Our authorities are well qualified and have also gained much experiences in the control of the disease by now, so what could be the the reasons or what factors spared them from the second wave while we are being subjected to? It is quite clear that our people lacked discipline. It is undeniable that people sneaked in and out of our western frontiers to trade with the country to the west where the disease is almost out of control. Also, the failures of some air travellers coming from those area to report to the authorities to enable them to carry out screening and quarantining if necessary. Overland travellers from those area who reached to other parts undetected were also to be blamed.

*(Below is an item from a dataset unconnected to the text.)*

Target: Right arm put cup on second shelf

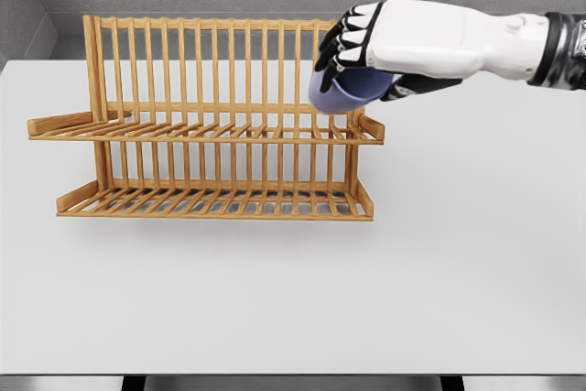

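A wooden two-tier dish rack stands on the white table, left of centre. My right hand comes in from the right edge and hangs over the rack's right end, its dark fingers shut on a pale blue cup. The cup is tilted on its side, its mouth facing left, just above the right end of the upper shelf. Whether it touches the slats I cannot tell. The lower shelf holds nothing. Most of the cup is hidden under my palm.
The rack's tall back slats rise behind the upper shelf. A grey wall runs behind the table. The table's front edge lies near the bottom of the picture.
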Controlling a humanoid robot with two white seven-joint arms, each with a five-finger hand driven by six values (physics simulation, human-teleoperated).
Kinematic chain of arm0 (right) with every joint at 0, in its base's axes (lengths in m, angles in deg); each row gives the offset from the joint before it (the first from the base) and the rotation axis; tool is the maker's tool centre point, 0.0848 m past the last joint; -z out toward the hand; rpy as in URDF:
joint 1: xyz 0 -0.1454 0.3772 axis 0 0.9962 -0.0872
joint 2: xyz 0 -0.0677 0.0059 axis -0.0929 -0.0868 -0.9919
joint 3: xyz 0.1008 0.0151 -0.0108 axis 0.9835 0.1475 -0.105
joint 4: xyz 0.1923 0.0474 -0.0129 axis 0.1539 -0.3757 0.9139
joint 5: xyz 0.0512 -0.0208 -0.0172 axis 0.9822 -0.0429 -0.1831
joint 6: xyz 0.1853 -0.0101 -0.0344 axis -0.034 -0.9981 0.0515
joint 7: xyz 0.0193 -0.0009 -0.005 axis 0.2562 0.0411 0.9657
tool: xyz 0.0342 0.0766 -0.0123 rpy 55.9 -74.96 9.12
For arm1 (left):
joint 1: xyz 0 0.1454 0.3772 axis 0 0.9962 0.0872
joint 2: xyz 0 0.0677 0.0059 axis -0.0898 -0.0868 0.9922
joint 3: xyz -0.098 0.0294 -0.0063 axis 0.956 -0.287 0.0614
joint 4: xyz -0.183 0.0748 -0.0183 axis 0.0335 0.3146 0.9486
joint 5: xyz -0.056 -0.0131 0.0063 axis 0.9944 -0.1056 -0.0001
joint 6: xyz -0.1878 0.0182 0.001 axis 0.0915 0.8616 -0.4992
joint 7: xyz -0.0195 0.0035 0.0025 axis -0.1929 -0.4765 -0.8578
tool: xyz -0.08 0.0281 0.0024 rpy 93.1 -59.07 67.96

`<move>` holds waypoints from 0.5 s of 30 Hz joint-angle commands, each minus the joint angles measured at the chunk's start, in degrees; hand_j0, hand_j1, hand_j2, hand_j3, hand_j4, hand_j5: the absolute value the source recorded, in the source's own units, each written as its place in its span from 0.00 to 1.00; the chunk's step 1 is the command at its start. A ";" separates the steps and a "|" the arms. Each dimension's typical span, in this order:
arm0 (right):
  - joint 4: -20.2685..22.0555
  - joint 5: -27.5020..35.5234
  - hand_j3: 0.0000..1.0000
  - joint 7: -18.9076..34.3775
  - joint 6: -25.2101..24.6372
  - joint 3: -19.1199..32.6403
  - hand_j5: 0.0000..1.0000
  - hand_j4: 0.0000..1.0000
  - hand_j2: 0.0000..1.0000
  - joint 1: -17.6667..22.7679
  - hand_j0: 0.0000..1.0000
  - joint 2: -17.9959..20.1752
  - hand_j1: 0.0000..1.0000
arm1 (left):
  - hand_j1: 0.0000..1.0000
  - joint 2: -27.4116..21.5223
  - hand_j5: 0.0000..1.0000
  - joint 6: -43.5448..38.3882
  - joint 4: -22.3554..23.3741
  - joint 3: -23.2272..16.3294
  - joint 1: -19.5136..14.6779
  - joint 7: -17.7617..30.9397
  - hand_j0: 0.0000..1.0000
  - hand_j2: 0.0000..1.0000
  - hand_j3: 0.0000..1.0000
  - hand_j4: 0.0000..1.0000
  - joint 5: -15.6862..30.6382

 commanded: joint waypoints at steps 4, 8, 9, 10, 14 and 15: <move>0.02 0.33 0.62 -0.04 1.33 -1.82 0.62 0.62 0.62 0.09 0.62 -0.11 0.62 | 1.00 0.00 1.00 0.00 -0.01 0.00 0.00 0.01 1.00 1.00 1.00 1.00 0.02; -0.06 0.33 0.62 -0.04 1.16 -3.58 0.62 0.62 0.62 0.09 0.62 -0.11 0.62 | 1.00 0.00 1.00 0.00 -0.01 0.00 0.00 0.01 1.00 1.00 1.00 1.00 0.02; -0.07 0.33 0.62 -0.04 1.07 -3.67 0.62 0.62 0.62 0.09 0.62 -0.11 0.62 | 1.00 0.00 1.00 0.00 -0.09 0.00 0.00 0.01 1.00 1.00 1.00 1.00 0.02; -0.07 0.33 0.62 -0.04 1.07 -3.67 0.62 0.62 0.62 0.09 0.62 -0.11 0.62 | 1.00 0.00 1.00 0.00 -0.01 0.09 0.00 0.01 1.00 1.00 1.00 1.00 0.02; -0.07 0.33 0.65 -0.04 0.28 -4.55 0.65 0.65 0.65 0.00 0.65 -0.20 0.65 | 1.00 0.00 1.00 0.00 -0.01 0.09 0.00 0.01 1.00 1.00 1.00 1.00 0.02; -0.07 0.33 0.66 -0.04 0.28 -4.72 0.66 0.66 0.66 0.00 0.66 -0.20 0.66 | 1.00 0.00 1.00 0.00 -0.01 0.00 0.00 0.01 1.00 1.00 1.00 1.00 0.02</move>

Also, the reluctance or not being accustomed to queue at the public places, such as – bus stands, train stations, shopping malls, market places, convenient stores, street food stalls and drug stores too should be blamed for the spread in our country. People can be seen crowding and scrambling at such places to get served first and thus are exposed to undesirable body contacts. In the countries mentioned above, as far as I know, people strictly observed the queuing, which they have been doing all along like second nature.
I learned from someone in Thailand that the staffs at such places also strictly enforced the wearing of mask and everyone entering their places are scanned for body temperature properly. However, here some such staffs not only don’t insist customers to wear mask, but some of them don’t wear them either.